I have a sweatshirt that says in golden letters, 911 NYPD FDNY GONE BUT NOT FORGOTTEN. I throw it on when I’m rushing out to the store and never think about what it says until somebody comments on it. I usually just say thank you when someone tells me they like it. But on one occasion while in a SUBWAY I said, “Thank you. It was my father’s. He was a police officer.”
I meant it was my father’s before I stole it out of his closet. That my father was a police officer before he retired six years ago. Not that it was my father’s. The commenter thought I meant my father had passed away and proceeded to tear up and profusely thank me for his courage. Oh, boy! How was I supposed to get myself out of that one? I didn’t. Instead of babbling an explanation I just nodded, rushed out of the store, and called my father immediately to tell him the story.
His response, “Give me back my damn sweatshirt.”
I went to the University of Hartford. (Go Hawks!) When I tell people where I went to college they somehow hear Harvard instead of Hartford. All my UHA alums can attest to this. And when we are faced with this we are torn between correcting the person or continuing to listen to them as they ooo and ah and tell us how smart we are. I’ll admit it there are times I don’t bother to correct them.
When I got accepted my dear grandmother heard Harvard instead of Hartford and then proceeded to call my entire family to share the news. This prompted an excited phone call from my uncle who got everything twisted and congratulated me on getting into Yale. “The President went there, you know.”
Those were misunderstandings.

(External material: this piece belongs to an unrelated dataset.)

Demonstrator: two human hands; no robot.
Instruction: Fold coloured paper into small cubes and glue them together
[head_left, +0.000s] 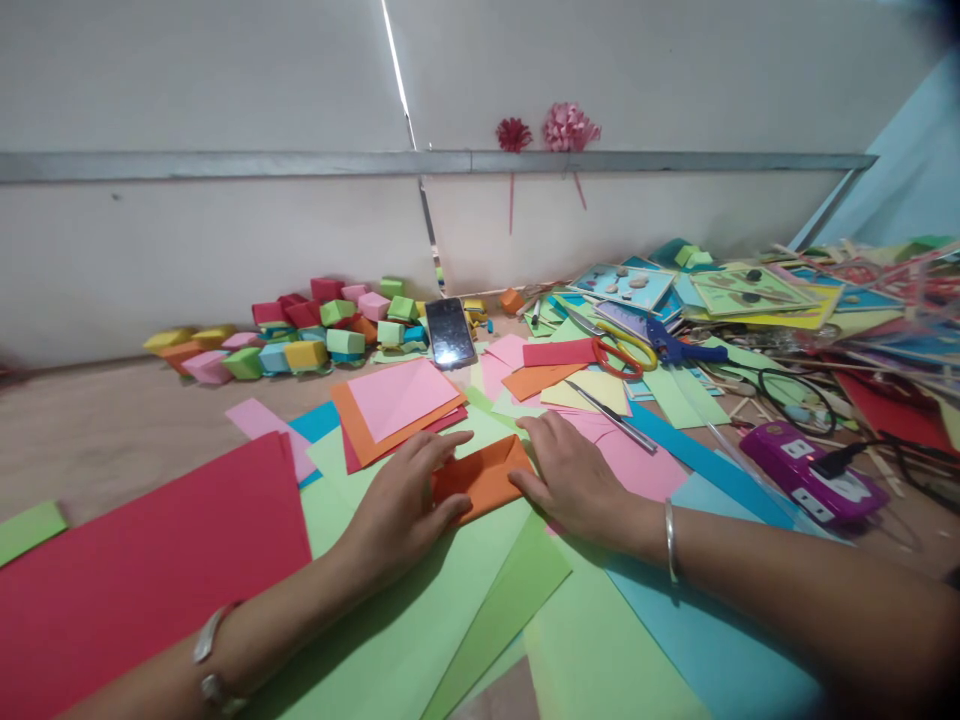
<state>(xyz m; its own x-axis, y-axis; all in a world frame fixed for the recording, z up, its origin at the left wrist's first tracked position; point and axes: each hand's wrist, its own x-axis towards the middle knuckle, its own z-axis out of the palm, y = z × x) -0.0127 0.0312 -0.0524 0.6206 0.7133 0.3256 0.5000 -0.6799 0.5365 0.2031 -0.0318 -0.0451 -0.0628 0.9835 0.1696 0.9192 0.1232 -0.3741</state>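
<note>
A folded piece of orange paper (484, 478) lies low over light green sheets (360, 580), with flaps folded in along its length. My left hand (409, 490) grips its left end, thumb on the near side and fingers at the far side. At the right end, my right hand (566, 475) pinches the paper between thumb and fingers. Just beyond my left hand sits a stack of pink and orange squares (405, 400). A pen-like metal cutter (615, 418) rests on paper past my right hand.
Folded paper blocks (307, 340) crowd the back left beside a phone (450, 332). Scissors (619, 350), a blue glue gun (679, 345) and a purple power strip (810, 475) with cables are on the right. Red sheets (165, 570) cover the near left.
</note>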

Everybody has them once in a while. In writing it is easy to misunderstand things. A reader might often misunderstand the motivation of a character or not get the joke in a scene. It happened to me recently.
I wrote this…
Ellis shook her head sadly. “I ate fifteen boxes of cookies last time I robbed a Girl Scout. And then I gained three pounds. And then I got arrested and they forced me to do all that community service and let me tell you, my big ass does not look good in neon orange.”
I thought it was obvious that my heroine was being snarky, that she was joking. One person said that as a den mother she didn’t think it was funny that an adult would steal from a girl scout and it made my character unsympathetic. Another person failed to see that my character was joking and told me they felt sorry for her.
Clearly they had misunderstood my attempt at humor. As I read the comments I thought, well, I won’t say what I thought but it became clear to me that we all don’t see things the same way. That what’s funny to me can be offensive to others. As writers it’s our job to make things as clear to readers as possible but in some cases you have to weigh a good joke against possibly offending somebody and live with the thought that your work might be misunderstood.
Let’s hear it! Have you ever had a funny misunderstanding? Have you ever had someone misunderstand something you have written? How did it make you feel? Have a favorite book that is based around a misunderstanding? Mine is Bet Me by Jennifer Cruise. Any and all comments are welcome.